Abstract Title:

Metalloproteinase Expression is Altered in Cardiac and Skeletal Muscle of Cancer Cachexia.

Abstract Source:

Am J Physiol Heart Circ Physiol. 2015 Jun 19:ajpheart.00106.2015. Epub 2015 Jun 19. PMID: 26092976

Abstract Author(s):

Raymond D Devine, Sabahattin Bicer, Peter J Reiser, Markus Velten, Loren E Wold

Article Affiliation:

Raymond D Devine


Cardiac and skeletal muscle dysfunction is a recognized effect of cancer-induced cachexia, with alterations in heart function leading to heart failure and negatively impacting patient morbidity. Cachexia is a complex and multifaceted disease state with several potential contributors to cardiac and skeletal muscle dysfunction. Matrix metalloproteinases (MMPs) are a family of enzymes capable of degrading components of the extracellular matrix (ECM). Changes to the ECM cause disruption both in the connections between cells at the basement membrane and in cell-to-cell interactions.
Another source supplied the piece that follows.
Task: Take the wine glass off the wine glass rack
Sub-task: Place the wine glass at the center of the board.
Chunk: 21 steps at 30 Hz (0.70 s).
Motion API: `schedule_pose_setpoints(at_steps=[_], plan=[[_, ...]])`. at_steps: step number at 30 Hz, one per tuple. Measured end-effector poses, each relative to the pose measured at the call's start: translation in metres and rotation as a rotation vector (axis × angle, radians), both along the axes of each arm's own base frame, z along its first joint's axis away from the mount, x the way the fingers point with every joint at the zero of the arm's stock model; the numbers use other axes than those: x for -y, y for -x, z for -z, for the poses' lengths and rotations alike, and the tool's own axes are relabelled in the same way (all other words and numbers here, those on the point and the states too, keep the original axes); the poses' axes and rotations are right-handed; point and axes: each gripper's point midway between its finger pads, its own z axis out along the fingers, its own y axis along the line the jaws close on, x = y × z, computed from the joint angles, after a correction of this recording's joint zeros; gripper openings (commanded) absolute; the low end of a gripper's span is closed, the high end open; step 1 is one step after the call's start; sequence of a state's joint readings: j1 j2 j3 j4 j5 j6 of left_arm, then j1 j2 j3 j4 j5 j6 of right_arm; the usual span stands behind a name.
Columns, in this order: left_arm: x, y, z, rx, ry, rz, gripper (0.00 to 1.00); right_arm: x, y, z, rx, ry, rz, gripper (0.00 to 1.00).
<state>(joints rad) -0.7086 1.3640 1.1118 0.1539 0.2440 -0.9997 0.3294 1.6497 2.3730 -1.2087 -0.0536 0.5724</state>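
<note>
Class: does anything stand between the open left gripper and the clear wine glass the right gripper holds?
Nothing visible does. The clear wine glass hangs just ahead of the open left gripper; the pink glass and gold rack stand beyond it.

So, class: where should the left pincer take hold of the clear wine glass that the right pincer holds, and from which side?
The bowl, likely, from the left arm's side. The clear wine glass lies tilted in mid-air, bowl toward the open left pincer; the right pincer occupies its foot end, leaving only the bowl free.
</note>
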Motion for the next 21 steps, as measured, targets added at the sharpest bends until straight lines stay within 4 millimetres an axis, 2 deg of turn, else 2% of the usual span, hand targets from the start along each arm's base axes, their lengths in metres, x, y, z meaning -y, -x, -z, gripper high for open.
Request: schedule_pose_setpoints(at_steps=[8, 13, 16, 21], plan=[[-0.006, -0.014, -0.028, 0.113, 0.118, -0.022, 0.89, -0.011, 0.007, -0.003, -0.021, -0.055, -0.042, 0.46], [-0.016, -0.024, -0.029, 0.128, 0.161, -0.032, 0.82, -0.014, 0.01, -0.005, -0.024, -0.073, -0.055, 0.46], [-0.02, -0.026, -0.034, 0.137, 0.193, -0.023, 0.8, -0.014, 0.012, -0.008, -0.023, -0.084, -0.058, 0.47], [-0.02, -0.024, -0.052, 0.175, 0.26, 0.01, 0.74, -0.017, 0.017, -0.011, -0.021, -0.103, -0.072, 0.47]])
In this study, we utilized a murine model of c26 adenocarcinoma-induced cancer cachexia to determine changes in MMP gene and protein expression in cardiac and skeletal muscle. We analyzed MMP-2, -3, -9, and -14 as they have been shown to contribute to both cardiac and skeletal muscle ECM changes and, thereby, to pathology in models of heart failure and muscular dystrophy. In our model, cardiac and skeletal muscles showed a significant increase in RNA and protein levels of several MMPs and TIMPs. Cardiac muscle showed significant protein increase in MMP-2, -3, -9, and -14, while skeletal muscles showed increases in MMP-2,-3, and -14. Furthermore, collagen deposition was increased after c26 adenocarcinoma-induced cancer cachexia as indicated by an increased LV Picro-sirius red positive-stained area. Increases in serum hydroxyproline suggest increased collagen turnover, implicating skeletal muscle remodeling. Our findings demonstrate that cancer cachexia associated matrix remodeling results in cardiac fibrosis and possible skeletal muscle remodeling. With these findings, MMPs represent a possible therapeutic target for treatment of cancer-induced cachexia.